**EXERCISE PROMPT**: Return, word for word, the lines of the listing below from the one with "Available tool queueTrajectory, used" through the one with "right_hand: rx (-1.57", and no other lines.

**THE DATA**:

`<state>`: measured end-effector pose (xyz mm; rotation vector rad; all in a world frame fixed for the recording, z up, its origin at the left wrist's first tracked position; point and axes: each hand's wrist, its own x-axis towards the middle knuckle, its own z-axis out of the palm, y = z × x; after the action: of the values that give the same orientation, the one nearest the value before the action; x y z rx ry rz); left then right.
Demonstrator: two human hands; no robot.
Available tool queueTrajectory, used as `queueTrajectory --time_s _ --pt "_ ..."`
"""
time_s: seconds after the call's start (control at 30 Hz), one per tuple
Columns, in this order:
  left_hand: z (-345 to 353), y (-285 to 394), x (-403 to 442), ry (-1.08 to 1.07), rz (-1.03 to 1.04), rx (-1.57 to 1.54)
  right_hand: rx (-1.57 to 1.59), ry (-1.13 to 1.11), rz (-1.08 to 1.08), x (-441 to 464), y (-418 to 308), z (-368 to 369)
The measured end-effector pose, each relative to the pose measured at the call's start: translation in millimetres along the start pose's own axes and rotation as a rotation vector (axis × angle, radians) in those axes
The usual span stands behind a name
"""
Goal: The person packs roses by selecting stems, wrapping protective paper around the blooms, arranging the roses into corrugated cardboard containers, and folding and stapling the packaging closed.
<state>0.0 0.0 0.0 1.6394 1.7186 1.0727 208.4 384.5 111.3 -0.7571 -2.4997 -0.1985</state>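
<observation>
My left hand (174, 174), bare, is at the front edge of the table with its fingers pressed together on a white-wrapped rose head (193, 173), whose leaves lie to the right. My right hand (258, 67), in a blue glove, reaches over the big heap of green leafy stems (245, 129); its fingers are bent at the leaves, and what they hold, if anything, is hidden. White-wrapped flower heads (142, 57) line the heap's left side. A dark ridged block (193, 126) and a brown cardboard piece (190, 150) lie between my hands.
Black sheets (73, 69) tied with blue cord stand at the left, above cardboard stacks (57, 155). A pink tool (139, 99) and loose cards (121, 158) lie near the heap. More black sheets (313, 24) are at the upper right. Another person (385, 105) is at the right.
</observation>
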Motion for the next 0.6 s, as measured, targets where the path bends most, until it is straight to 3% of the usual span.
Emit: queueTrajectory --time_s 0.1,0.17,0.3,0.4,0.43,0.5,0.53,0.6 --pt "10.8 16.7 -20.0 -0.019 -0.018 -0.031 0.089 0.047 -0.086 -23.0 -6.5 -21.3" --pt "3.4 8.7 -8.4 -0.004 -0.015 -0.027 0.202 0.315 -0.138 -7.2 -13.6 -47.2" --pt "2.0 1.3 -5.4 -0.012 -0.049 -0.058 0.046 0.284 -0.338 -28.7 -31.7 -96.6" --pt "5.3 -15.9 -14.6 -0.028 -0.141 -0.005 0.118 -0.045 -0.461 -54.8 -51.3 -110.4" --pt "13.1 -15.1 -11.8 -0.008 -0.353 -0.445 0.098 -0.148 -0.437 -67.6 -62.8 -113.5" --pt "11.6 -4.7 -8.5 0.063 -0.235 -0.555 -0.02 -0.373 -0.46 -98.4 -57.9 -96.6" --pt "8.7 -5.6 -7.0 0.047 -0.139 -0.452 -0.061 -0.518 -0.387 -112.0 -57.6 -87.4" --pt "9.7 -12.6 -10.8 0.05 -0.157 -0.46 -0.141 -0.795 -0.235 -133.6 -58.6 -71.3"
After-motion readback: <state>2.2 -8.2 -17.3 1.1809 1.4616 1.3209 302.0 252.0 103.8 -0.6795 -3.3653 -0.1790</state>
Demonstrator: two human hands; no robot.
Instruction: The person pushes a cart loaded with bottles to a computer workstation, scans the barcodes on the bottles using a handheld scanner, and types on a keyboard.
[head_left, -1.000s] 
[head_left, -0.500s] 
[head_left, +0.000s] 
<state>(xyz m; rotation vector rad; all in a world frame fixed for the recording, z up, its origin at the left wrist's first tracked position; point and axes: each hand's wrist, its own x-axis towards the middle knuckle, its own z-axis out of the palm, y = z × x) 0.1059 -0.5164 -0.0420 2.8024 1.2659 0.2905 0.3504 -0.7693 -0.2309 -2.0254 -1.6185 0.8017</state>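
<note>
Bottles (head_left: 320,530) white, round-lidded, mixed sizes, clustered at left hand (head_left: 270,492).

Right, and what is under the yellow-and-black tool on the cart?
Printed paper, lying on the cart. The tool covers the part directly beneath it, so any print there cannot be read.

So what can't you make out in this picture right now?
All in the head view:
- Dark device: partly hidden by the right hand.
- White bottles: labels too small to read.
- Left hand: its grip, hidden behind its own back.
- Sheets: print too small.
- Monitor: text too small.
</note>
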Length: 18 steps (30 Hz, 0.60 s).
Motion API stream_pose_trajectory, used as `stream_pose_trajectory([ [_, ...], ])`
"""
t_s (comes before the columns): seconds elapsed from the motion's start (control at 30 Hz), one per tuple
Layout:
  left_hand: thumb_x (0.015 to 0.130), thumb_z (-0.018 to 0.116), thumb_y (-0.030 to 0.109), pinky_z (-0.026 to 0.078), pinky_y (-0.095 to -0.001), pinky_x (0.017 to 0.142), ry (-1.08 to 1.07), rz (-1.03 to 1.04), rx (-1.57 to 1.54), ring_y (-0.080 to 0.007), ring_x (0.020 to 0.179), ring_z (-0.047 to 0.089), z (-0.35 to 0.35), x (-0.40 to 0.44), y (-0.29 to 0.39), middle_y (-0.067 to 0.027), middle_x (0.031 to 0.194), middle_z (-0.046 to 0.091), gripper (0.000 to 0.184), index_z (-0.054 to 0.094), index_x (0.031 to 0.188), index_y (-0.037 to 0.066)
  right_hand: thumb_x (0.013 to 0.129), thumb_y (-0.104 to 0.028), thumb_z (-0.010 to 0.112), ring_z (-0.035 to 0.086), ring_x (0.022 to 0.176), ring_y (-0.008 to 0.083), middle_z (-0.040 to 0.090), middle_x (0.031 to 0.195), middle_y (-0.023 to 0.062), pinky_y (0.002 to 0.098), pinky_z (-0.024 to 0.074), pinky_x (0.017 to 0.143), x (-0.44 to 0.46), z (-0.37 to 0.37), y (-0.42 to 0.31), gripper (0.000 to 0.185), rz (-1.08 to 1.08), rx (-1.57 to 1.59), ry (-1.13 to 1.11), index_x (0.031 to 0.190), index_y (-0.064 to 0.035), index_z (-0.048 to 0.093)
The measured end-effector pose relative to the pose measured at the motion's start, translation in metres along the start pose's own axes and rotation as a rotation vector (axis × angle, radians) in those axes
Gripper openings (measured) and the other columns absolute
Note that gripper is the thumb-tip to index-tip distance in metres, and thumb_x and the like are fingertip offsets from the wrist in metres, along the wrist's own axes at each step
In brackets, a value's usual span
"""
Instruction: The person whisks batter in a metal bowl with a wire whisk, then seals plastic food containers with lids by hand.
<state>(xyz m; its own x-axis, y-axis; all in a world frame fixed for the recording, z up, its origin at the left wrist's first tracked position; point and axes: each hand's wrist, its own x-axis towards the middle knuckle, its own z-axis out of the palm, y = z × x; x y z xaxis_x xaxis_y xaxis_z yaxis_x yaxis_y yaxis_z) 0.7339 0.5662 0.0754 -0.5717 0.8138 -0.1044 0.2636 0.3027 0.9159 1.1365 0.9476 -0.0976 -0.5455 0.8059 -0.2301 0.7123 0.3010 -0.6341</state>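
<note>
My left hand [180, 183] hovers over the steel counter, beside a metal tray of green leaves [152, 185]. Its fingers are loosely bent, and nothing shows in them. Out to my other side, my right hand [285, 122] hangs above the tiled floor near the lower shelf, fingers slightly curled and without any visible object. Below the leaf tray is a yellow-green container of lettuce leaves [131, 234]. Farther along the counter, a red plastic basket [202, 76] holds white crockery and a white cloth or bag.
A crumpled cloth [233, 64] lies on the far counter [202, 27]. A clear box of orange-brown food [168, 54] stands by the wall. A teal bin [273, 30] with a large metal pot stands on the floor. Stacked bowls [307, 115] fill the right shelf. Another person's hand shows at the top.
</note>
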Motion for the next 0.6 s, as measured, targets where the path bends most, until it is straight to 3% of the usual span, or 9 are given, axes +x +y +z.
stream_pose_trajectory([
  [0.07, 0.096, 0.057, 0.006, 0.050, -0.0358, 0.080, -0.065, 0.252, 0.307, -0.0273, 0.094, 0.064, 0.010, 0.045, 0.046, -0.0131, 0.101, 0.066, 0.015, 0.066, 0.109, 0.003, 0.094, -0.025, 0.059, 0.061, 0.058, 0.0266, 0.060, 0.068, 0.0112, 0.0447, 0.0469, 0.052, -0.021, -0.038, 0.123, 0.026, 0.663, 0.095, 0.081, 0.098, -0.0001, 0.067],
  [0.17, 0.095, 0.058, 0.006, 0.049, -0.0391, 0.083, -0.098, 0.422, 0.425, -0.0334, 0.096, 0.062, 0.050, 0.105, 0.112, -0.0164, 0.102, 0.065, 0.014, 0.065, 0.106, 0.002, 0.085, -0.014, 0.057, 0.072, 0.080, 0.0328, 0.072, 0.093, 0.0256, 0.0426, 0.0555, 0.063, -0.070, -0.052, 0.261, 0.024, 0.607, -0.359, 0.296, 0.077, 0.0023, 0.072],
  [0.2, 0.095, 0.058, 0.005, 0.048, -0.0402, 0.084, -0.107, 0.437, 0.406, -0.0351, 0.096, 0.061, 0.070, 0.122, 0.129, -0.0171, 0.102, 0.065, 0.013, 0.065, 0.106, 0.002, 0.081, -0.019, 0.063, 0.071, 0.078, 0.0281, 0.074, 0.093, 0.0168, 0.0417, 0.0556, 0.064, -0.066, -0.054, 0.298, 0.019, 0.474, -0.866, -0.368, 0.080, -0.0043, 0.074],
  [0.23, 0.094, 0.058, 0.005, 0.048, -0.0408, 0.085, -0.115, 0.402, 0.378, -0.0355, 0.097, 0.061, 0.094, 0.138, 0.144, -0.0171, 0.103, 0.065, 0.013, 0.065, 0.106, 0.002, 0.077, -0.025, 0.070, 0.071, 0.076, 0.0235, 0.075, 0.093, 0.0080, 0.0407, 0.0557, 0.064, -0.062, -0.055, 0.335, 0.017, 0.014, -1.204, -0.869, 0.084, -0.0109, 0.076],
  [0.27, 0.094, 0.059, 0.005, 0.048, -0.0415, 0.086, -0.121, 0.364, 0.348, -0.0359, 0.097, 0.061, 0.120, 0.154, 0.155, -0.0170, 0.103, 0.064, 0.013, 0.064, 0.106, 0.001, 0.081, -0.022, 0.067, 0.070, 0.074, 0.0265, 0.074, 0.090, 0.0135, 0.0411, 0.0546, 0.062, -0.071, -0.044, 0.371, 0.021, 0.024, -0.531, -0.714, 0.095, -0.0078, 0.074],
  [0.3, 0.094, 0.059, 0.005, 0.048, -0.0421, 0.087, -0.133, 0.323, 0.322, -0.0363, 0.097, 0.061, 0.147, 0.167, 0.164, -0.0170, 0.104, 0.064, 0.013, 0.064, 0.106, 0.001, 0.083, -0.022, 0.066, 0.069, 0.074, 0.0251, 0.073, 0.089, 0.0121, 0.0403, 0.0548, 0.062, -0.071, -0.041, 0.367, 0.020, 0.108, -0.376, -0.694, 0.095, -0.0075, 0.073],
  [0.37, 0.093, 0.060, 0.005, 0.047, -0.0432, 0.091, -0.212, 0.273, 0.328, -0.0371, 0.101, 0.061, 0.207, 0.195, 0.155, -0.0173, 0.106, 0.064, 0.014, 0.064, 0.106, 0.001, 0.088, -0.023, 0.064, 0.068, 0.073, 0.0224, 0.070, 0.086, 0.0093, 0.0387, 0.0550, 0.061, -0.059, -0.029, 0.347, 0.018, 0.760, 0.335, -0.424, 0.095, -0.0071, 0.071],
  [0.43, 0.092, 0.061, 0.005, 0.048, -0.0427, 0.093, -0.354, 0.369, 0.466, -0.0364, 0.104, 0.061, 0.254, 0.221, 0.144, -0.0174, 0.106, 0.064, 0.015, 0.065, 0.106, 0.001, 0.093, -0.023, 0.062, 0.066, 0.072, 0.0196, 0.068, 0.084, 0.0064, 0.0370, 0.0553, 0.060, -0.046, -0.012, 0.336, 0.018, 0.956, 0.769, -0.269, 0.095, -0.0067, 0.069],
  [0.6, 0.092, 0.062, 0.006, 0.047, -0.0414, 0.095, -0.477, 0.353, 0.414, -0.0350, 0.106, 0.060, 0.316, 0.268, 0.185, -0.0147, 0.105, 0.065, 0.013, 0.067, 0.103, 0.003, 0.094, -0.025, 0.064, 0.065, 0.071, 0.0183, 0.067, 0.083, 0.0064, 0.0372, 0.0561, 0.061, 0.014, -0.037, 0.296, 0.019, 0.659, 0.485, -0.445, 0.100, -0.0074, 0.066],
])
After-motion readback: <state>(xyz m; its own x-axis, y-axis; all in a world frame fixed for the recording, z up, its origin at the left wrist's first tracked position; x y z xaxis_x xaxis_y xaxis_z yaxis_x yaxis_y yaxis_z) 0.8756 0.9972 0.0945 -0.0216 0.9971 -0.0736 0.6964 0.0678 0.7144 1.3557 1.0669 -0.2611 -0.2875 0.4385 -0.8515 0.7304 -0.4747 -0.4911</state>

**EXERCISE OUTPUT**:
Available tool queueTrajectory, used as `queueTrajectory --time_s _ --pt "_ ..."`
"""
time_s: seconds after the call's start (control at 30 Hz), one per tuple
Columns, in this order:
  left_hand: z (-345 to 353), y (-285 to 394), x (-403 to 442), ry (-1.08 to 1.07), rz (-1.03 to 1.04), rx (-1.57 to 1.54)
  right_hand: rx (-1.57 to 1.59), ry (-1.13 to 1.11), rz (-1.08 to 1.08), x (-441 to 464), y (-418 to 308), z (-368 to 369)

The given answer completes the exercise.